A raíz de la inflación producida en los últimos años, la Ley de Monotributo dejó de ser una alternativa para un importante número de pequeños contribuyentes debido a que la facturación los obliga a salir del sistema por excederse en los montos fijados como topes para acceder al régimen, aseguró el diputado nacional por Misiones Timoteo Llera.

“Hoy por hoy, un propietario de almacén o kiosco carga sobre sus espaldas el aumento de los precios de sus insumos, haciendo que facture más cantidad de dinero, pero sin que este aumento se traduzca en ganancias reales”, añadió.
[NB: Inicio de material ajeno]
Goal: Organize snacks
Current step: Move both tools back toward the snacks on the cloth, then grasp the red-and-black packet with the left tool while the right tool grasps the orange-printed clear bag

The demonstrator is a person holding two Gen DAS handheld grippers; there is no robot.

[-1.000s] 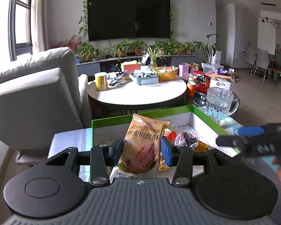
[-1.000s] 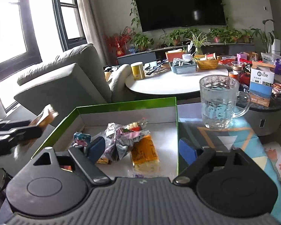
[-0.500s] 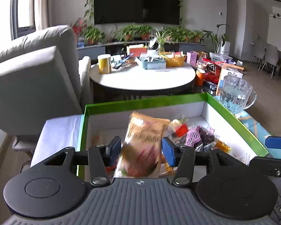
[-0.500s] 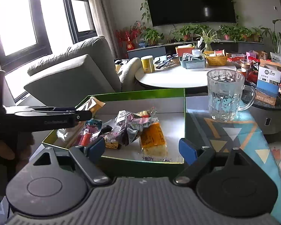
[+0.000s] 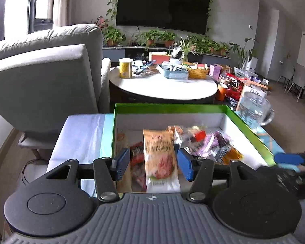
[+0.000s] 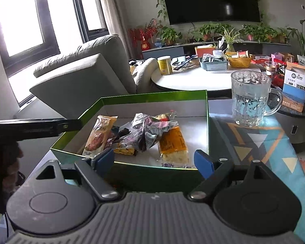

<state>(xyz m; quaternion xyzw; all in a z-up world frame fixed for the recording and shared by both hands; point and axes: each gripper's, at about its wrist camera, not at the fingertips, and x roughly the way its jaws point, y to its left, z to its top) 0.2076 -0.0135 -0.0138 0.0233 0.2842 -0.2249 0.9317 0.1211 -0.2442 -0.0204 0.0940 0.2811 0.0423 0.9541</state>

Dijo que eso lo llevó a presentar un proyecto de ley para reformar el régimen del monotributo y aumentar los “montos” de las distintas categorías, sin tocar las cuotas que debe abonar cada contribuyente. De esta manera, el Régimen Simplificado para Pequeños Contribuyentes recuperará el espíritu para el que fue creado.



El diputado explicó que el monotributo significó una solución para el pago de impuestos de una gran  cantidad de contribuyentes que carecían de medios en lo económico y administrativo y posibilitó su inclusión dentro del circuito formal de la economía. Su creación persiguió la inclusión de los trabajadores de ingresos más reducidos que estaban dispuestos a pagar, pero en función de sus posibilidades, y así obtener una obra social y el derecho a jubilarse.



“Todos los días vemos que cada vez son más los monotributistas que ven superados los topes del régimen en sus montos de facturación anual y no pueden pasar al régimen general porque no les cierran los números”, advirtió el legislador.



Agregó que “la realidad nos muestra que la inflación produjo un aumento en los valores de los bienes y servicios, que no representa un incremento real de la riqueza y del nivel de vida de los contribuyentes sino que es sólo el reflejo de la espiral inflacionaria, en la cual los topes fijados por la ley para el monotributo se han mantenido inalterables”.



La propuesta es que los que tienen por ejemplo 12 mil pesos como tope de ingresos anuales (categoría A) puedan facturar hasta 24 mil, y así en todas las categorías, duplicando los montos. Las cuotas mensuales se mantendrían como ahora, ya que será la única forma de recuperar el espíritu de la ley.



Llera explicó que por ejemplo “los almaceneros o vendedores de pequeña capacidad tienen que adquirir sus productos para poder seguir trabajando, y ese gasto va incluido en lo que se factura. Como un cajón de tomates no cuesta lo mismo que hace tres años, el almacenero factura más porque vende a mayor precio, pero sus ganancias son siempre las mismas o menores, por efecto de la inflación. A fin de año, ese trabajador superará los 12 mil pesos en la facturación, pero en los hechos no implicará más ganancia. Con el cambio que proponemos, podrá continuar trabajando normalmente sin tener que cambiar de categoría y pagando lo mismo que hasta ahora mensualmente”.



Para el legislador, “esta es una medida indispensable para mantener a los pequeños comerciantes y prestadores de servicios dentro del sistema, evitando el circuito de operaciones en negro que en definitiva no beneficia a nadie”.